• [Instructions to follow]: From the line that contains "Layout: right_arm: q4" down to the last line of the data below, transcribe every line exactly.

• [The data]:
= = =

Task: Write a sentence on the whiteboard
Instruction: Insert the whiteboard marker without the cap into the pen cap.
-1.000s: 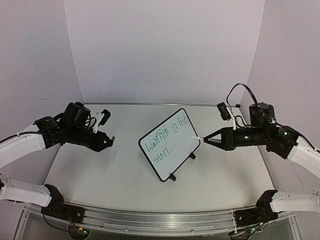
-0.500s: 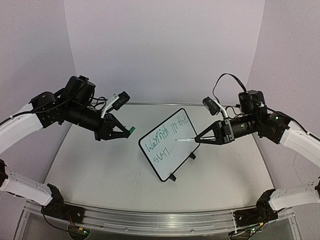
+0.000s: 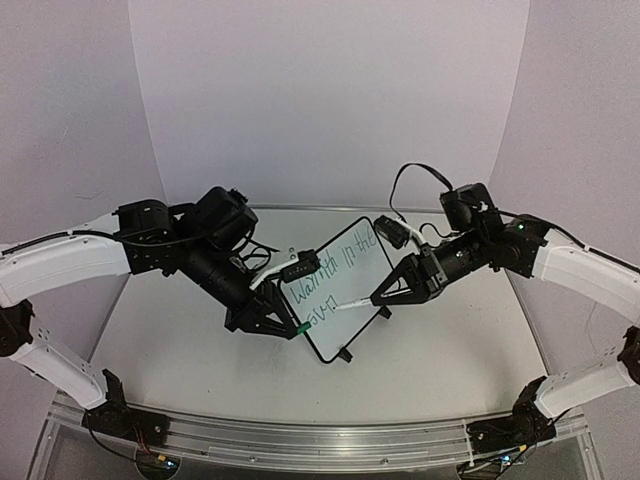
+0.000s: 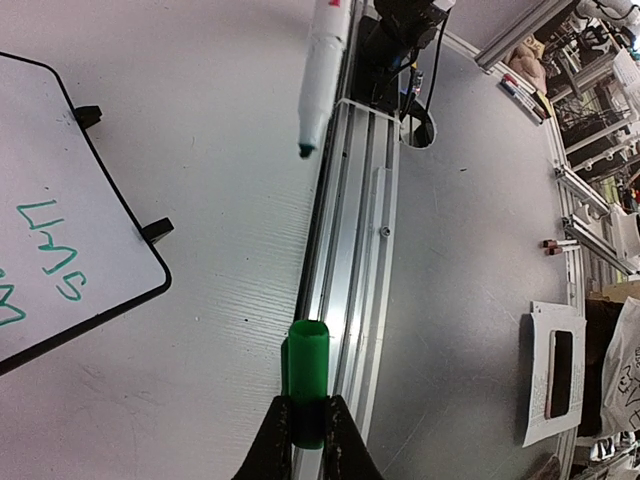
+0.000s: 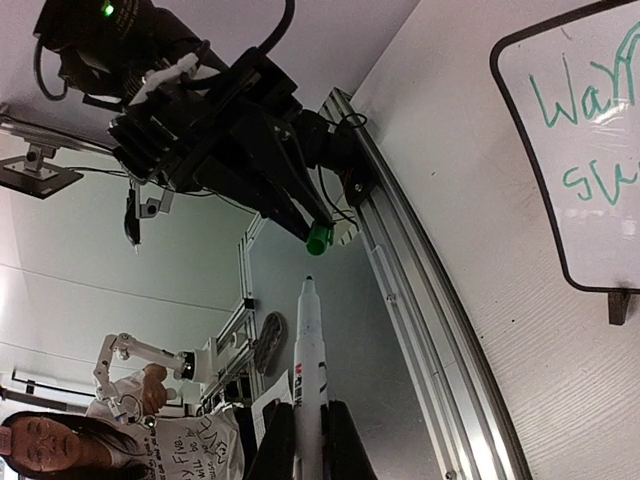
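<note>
Top external view: the small black-framed white whiteboard (image 3: 352,262) stands on the grey table (image 3: 190,350), bearing green writing. Near its lower edge the left gripper (image 4: 308,430) pinches a green plastic cap (image 4: 307,372) and the right gripper (image 5: 309,425) clamps a white marker (image 5: 309,345). To cap it cleanly, align tip and cap mouth, then push straight.

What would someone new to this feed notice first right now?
The two arms face each other above the whiteboard, which stands mid-table and bears green handwriting. The left end effector pinches a green cap. The right end effector grips a white marker, its tip aimed at that cap with a gap between them.
</note>
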Tool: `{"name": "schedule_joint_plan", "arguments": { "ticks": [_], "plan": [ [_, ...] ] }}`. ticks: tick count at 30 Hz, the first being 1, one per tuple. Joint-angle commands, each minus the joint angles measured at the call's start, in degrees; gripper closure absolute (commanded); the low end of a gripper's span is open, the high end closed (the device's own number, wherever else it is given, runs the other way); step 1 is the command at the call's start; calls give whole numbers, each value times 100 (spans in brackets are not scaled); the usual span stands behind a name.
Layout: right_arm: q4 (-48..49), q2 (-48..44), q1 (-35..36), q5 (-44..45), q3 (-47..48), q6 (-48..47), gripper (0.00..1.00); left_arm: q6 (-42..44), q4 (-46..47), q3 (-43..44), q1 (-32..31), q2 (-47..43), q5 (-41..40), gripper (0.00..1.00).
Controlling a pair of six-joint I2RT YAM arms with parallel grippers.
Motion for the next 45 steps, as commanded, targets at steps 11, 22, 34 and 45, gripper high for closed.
{"name": "schedule_joint_plan", "arguments": {
  "ticks": [11,22,34,45],
  "plan": [
    [-72,416,472,-67,307,-207,100,268,40,460,-136,241,219,100],
    [-80,519,532,-64,362,-239,100,308,-14,573,-217,367,271,100],
    [-107,506,541,-49,373,-285,100,304,-47,546,-243,393,213,100],
    [-123,532,549,-108,358,-294,100,311,-27,577,-247,417,194,100]
  ]
}}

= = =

• [Your response]:
Layout: right_arm: q4 (-48..49), q2 (-48..44), q1 (-35..36), q5 (-44..45), q3 (-47..48), q6 (-48..47), gripper (0.00..1.00); left_arm: q6 (-42..44), q4 (-46..47), q3 (-43..44), q1 (-32..31), q2 (-47..43), q5 (-41..40), gripper (0.00..1.00).
Controlling a pair of six-joint I2RT YAM arms with parallel grippers.
Motion for the next 45 steps, as commanded, targets at steps 11, 22, 34 and 45, gripper high for closed.
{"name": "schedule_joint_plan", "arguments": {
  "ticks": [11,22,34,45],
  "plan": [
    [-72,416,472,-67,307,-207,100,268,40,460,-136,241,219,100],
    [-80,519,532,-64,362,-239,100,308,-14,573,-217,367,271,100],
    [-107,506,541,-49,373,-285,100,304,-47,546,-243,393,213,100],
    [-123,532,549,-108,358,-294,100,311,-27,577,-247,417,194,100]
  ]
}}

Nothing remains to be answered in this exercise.